Even with these obvious differences, at least when looked at up close, H. bodoensis and other species of Middle Pleistocene hominids have proven difficult to set apart from each other. This is infamously known as “the muddle in the Middle Pleistocene.”
“Hominid fossils from this period are characterized by different mosaics of primitive and derived traits, which made them very hard to classify,” Radović said. “The muddle was noted long before genetic data entered the scene, but new research needs to integrate morphological and genetic records.”
Another glaring issue was taxonomy. H. heidelbergensis and H. rhodesiensis, both of which are now found to have really been H. Bodoensis, were vaguely defined. Roksandic, Radović, and their team believed the solution to this was to do away with these unclear names and come up with a new one that was more accurate and encompassed the entire species. Also, those European skulls that appeared more related to Neanderthals but were still classified as H. heidleberginsis should not be under H. Bodoensis, but recognized as early Neanderthals.
So how did H. bodoensis give rise to what we are now? Radović thinks it had to do with being in the right place at the right time.
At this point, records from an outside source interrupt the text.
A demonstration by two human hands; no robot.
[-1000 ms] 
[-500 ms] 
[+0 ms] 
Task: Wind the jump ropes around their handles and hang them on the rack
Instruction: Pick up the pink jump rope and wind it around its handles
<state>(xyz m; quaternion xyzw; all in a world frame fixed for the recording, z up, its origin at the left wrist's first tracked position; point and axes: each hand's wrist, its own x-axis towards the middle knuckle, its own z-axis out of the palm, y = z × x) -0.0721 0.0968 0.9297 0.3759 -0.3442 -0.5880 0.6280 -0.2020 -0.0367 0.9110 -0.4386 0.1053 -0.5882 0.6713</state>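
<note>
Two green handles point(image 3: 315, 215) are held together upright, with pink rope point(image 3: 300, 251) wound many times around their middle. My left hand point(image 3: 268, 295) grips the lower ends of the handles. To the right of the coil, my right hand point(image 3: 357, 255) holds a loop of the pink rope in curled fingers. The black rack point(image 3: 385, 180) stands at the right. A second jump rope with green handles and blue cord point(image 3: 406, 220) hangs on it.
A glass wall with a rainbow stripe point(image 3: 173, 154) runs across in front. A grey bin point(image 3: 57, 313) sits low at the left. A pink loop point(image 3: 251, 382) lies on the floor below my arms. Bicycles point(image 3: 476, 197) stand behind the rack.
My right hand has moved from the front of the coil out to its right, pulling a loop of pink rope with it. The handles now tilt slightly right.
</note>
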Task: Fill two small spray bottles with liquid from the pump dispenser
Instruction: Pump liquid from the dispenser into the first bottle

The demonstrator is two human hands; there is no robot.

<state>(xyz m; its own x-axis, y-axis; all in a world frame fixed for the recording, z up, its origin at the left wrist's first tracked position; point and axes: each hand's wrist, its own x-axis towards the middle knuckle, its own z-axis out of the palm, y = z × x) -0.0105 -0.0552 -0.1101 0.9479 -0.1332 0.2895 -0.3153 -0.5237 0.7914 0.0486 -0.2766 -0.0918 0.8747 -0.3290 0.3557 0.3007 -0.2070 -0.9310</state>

They were all over Africa and spread out to Eastern Mediterranean after the divide between Neanderthals and H. sapiens, and their skull morphology tells of features whose modified versions would eventually show up in modern humans. The only downside is that any DNA in the Bodo skull and other bones has probably long since degraded, but there might be other methods of investigating genetics.
“We think that Homo bodoensis was probably genetically closer to Homo sapiens than any other contemporary hominin group,” he said. “Alternate approaches, such as paleoproteomics, could provide a test for the proposed phylogenetic position of Homo bodoensis.”